It might be tough to hear this, but there’s a good chance many organizations’ employees aren’t getting any of their best ideas while at work.
Working out, catching up with buddies, some downtime in front of the T.V., even being surrounded by nature are more inspiring than the workplace, reveals a new study conducted by iQuido, a creativity training academy and consultancy.
According to the survey of more than 500 people that explored where, when and how creativity thrives, 84 percent of respondents reported they did not get their best ideas on the job thanks to too many distractions, not enough time, too much focus, and stress.
Of those who said they did have their best ideas at work, 48 percent credited their coworkers with getting their creative wheels turning.
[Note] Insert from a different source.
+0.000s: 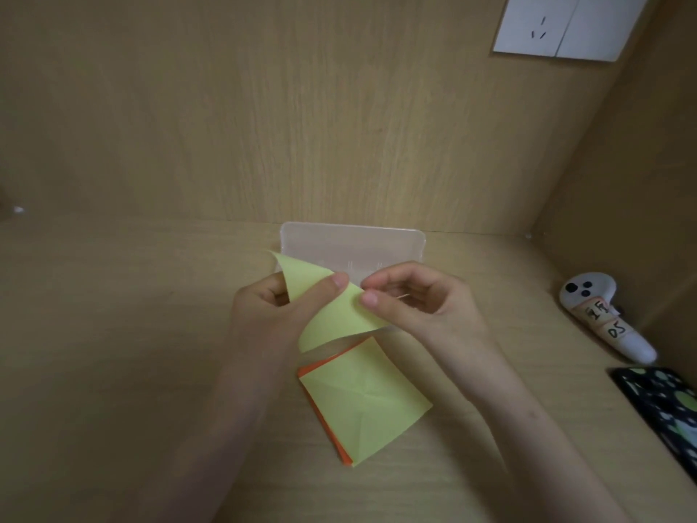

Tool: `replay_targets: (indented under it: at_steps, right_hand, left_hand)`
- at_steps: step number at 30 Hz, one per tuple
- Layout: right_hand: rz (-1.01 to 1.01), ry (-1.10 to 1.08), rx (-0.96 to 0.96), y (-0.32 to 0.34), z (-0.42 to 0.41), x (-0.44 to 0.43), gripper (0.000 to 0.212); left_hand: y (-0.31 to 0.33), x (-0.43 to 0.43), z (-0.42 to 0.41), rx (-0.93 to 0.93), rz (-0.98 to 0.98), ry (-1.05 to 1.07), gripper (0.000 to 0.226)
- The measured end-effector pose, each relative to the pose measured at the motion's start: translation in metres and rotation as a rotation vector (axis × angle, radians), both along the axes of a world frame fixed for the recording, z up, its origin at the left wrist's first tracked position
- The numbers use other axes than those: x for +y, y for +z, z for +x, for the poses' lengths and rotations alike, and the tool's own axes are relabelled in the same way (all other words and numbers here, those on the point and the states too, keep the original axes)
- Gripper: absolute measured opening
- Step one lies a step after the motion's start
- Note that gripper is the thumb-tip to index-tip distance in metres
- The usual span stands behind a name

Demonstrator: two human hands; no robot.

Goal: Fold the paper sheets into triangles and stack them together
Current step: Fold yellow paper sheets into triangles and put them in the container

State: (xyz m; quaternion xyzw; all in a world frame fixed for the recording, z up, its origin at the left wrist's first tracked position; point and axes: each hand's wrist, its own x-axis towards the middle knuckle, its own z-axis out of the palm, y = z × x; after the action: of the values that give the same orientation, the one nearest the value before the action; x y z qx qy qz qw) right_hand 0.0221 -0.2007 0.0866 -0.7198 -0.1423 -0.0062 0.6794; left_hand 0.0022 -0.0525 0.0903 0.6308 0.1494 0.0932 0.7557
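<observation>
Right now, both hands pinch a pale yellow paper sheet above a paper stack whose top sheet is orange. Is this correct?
Not quite. In the head view, the left hand and right hand do pinch the pale yellow paper sheet above the paper stack, but its top sheet is yellow; orange shows only at the edges beneath.
</observation>
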Motion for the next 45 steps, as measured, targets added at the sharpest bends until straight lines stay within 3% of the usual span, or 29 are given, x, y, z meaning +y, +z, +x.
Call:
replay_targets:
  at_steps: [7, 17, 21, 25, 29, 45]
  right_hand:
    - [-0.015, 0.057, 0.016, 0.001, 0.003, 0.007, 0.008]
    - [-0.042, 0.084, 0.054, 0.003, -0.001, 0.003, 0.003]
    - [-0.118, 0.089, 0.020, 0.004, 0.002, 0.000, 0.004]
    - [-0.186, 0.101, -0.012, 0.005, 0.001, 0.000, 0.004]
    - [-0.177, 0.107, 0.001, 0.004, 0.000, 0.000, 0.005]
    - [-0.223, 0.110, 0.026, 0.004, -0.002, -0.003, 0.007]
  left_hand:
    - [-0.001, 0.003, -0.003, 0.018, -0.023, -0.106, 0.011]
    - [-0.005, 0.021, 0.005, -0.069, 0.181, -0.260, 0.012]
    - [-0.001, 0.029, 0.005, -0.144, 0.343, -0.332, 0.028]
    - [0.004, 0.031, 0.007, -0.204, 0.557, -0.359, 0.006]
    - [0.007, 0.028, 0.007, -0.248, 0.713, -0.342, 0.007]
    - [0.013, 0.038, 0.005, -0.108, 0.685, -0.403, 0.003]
Twenty-nine percent said a creative atmosphere helped, followed by 28 percent who had no other choice but to be creative – “Creativity is required” – and 21 percent who were given the time to wrestle with their ideas.
The survey suggests that as employers consider what strategies foster greater creativity and innovation, the power of collaboration and inspiring people should be taken into account.
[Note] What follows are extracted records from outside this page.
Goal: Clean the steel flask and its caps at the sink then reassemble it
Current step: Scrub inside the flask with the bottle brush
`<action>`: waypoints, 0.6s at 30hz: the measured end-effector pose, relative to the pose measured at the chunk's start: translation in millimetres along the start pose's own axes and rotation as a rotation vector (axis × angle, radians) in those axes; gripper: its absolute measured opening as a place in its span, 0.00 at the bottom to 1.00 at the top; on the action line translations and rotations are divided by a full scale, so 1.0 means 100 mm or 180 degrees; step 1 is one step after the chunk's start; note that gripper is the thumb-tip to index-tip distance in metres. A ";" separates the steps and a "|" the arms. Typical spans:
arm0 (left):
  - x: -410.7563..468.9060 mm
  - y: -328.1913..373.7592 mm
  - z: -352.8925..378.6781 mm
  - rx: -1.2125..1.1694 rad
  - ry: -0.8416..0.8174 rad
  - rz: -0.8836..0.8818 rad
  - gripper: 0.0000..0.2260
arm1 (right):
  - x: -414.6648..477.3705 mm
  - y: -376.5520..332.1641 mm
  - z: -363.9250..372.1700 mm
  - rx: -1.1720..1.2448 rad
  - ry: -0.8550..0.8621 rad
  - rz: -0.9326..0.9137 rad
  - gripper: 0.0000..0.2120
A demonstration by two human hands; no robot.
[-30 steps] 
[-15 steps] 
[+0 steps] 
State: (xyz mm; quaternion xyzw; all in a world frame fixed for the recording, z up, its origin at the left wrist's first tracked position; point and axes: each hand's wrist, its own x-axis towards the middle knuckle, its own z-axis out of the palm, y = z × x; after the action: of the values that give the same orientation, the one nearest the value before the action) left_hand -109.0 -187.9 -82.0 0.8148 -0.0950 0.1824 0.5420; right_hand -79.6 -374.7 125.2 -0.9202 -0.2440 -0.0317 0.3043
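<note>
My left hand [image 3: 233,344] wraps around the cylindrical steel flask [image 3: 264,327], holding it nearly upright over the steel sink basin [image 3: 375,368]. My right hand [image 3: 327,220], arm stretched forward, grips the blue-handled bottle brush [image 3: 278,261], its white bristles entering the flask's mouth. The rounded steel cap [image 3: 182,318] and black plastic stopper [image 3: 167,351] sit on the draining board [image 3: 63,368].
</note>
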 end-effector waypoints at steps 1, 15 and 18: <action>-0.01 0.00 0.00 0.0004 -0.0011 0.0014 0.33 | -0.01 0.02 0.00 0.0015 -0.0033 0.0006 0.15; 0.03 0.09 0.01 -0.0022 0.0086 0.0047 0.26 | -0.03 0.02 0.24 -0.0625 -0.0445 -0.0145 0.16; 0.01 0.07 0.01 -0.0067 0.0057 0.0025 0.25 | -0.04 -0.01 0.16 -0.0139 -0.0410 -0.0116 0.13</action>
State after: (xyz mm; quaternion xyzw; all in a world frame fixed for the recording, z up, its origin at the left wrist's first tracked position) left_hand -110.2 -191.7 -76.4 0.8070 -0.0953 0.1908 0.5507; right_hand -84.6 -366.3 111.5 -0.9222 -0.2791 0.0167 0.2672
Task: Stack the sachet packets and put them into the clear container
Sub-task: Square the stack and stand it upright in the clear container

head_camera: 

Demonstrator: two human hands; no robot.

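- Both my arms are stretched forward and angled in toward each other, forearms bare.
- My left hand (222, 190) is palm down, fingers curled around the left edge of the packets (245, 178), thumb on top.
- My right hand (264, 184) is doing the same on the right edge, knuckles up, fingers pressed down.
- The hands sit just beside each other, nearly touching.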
“The most important investment for a company is its people,” said Rober Gerlach, creativity coach and iQuido’s founder in a statement. “When people share the same chemistry, they are more likely to talk with each other and eventually build trust. Trust is a major component for sharing ideas and honest feedback.”
Earlier this year, ExecuNet Chief Marketing Officer Tony Vlahos told Forbes that fostering the type of collaborative culture that encourages inspirational interactions – and the great ideas that come from them – has to start with leadership.
“If the top leaders don’t consistently show respect for the people they work with and treat people fairly and well, they won’t elicit the commitment and collaboration they expect or want,” said Vlahos. He shared several tactics ExecuNet leadership use to build a collaborative – and creative – culture such as:
Regularly communicate with the entire staff. At ExecuNet, team members receive a short internal email daily to highlight what’s happening that day, like big meetings scheduled, who’s visiting and work anniversaries.
Make new hire interviewing and onboarding a team effort. Vlahos said by using a team approach to conduct interviews and onboarding, candidates can get a feel for the collaborative and team-oriented culture early on and get to know with whom they may be working.
Celebrate the individual. During “For the Good of the Order,” the last part of the ExecuNet’s monthly staff meetings, the floor is open for anyone to share something personally important to them – sometimes it’s recognition of how another coworker helped them.
Promote personal connections through employee groups. A group could have a small budget from the company and regularly plan and hold events and other opportunities for staff to hopefully get to know one another better in a manner a little less structured than a team building activity.